▶ **Exercise requirements**: If a line of the data below contains the string "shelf", count it, then state the total alone.

*** Begin section ***

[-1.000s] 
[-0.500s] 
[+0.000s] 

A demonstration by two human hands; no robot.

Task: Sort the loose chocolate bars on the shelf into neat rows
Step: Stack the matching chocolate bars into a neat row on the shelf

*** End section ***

▶ **Solution to the problem**: 2